Tue Feb 22 12:35:39 AEDT 2011

On 21/02/11 14:36, Philip Argy wrote:
> Could the use of solid state disk arrays make them abnormally vulnerable to
> a power outage?  It seems pretty amazing to me that something as simple as a
> power outage would be an issue in this day and age!
we have moved on a little from the 'olden days' it seems. and yet, not
really.

to my mind, not having a substantial ups capability built into data
centre infrastructure is just as bad as having no back up of your data,
or no alternative hardware available - seems the event of unexpected
events is so unexpected that expecting any expectation of them is not to
be expected .... *headdesk*

[last i heard, virgin blue were still using the same vendor/provider as
a couple of other local point-to-point airlines. and yet, it seems to be
vb that is getting all the 'bad luck' ...]
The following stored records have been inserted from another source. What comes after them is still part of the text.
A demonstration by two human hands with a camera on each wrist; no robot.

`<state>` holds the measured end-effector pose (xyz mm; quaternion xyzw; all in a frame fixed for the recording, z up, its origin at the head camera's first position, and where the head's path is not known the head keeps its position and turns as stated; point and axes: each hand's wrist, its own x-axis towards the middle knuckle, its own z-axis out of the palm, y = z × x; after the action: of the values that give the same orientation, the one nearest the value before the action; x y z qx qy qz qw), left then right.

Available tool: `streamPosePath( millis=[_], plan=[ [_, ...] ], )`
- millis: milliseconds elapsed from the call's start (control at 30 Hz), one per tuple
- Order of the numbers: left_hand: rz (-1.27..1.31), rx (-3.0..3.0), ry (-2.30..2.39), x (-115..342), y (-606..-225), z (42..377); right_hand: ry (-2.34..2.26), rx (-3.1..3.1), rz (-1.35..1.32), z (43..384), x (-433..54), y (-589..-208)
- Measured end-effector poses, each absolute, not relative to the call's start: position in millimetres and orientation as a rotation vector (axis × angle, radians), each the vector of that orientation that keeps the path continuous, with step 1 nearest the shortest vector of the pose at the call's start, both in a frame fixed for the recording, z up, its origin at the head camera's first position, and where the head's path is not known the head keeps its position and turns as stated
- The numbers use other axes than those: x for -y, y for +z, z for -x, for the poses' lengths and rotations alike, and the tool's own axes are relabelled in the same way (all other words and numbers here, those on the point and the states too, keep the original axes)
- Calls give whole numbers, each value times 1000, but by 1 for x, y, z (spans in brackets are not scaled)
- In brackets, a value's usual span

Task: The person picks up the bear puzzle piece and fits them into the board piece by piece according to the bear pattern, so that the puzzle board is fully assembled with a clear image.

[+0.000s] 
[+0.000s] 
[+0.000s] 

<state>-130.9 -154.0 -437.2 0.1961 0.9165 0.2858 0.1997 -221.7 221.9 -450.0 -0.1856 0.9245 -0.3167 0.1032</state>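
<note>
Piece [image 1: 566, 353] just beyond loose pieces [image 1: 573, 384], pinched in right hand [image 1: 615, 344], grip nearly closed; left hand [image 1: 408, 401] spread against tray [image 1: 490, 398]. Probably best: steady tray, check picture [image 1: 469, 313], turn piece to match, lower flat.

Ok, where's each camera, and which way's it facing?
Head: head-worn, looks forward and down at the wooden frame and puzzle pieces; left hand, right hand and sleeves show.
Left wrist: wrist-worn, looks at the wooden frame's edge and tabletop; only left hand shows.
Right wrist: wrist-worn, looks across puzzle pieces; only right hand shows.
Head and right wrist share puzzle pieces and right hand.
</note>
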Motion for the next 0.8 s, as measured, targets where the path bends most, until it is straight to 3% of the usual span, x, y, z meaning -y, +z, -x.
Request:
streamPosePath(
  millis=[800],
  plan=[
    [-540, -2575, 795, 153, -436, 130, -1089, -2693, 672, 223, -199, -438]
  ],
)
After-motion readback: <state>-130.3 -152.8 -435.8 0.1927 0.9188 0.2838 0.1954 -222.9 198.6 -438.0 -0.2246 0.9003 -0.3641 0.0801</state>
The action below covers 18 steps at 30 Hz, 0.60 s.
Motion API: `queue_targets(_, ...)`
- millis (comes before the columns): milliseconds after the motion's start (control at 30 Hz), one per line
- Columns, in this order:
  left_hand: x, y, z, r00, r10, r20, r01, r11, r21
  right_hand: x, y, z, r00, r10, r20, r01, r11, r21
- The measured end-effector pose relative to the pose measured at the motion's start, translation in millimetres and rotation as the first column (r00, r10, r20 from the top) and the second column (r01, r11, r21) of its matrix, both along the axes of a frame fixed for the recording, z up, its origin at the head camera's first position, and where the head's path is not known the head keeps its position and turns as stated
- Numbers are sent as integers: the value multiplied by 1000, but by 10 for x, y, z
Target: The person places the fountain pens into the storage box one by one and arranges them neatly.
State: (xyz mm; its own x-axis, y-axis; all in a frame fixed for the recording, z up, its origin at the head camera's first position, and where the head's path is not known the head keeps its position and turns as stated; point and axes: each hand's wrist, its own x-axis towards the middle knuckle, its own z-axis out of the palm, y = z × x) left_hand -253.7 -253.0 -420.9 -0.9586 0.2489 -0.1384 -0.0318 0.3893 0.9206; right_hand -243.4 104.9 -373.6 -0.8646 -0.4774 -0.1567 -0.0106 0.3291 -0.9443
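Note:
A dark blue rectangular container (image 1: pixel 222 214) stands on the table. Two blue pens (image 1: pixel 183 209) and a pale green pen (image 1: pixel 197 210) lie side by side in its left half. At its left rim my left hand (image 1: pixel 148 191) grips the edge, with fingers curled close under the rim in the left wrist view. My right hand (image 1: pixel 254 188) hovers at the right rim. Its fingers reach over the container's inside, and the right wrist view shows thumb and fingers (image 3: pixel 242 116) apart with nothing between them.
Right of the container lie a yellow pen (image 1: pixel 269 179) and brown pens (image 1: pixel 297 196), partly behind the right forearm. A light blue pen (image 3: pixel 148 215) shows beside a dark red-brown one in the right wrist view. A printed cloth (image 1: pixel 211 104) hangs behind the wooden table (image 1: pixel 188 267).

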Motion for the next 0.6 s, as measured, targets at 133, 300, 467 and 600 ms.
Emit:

> -----Original Message-----
> From: link-bounces at mailman.anu.edu.au
> [mailto:link-bounces at mailman.anu.edu.au] On Behalf Of Rachel Polanskis
> Sent: Friday, October 08, 2010 5:29 PM
> To: Link list
> Subject: [LINK] virgin blue outage
>
> Hi,
> I was in a meeting today, with some product vendors whose name starts with
> the 15th letter of the alphabet.   We briefly discussed the virgin blue
> airline checkout crash.   Apparently, 
> those in the know told us that the problem was caused by a netapp data
> server that uses 
> solid state (ssd) disk drives in the array.  According the the guy that I
> spoke to, this was 
> a new system that is arguably using bleeding edge hardware and the issue was
> caused by
> firmware mismatches on the drives themselves, vs the netapp RAID layer.  How
> true this 
> is I do not know, but the people concerned did seem to have some knowledge
> of the event...
with the outsource vendor causing a much extended downtime in that (now
'first' system downtime) by trying to 'fix' the problem, instead of
bringing a 'backup' system online.

seems that learning from the past is just as hard for some in ict as it
is for some in much older industries.

only, in ict, all the 'big' events have occurred within a single human
lifetime ... and we're talking about systems specifically designed to
accumulate and process data and information, and we *still* manage to
fail to apply that to itself. o.O

[[i originally considered examining certain kinds of systemic failures
in large ict systems for my phd research. but i/we couldn't get anyone
to 'buy in' - no one wanted their dirty laundry aired (even though it is
quite possible to make parts/whole theses confidential ...) unless and
until we have an active, collective memory regarding the causes,
consequences, and resolutions of systems failures, we *will* continue to
see them occur again and again etc.]]

-- 
Steven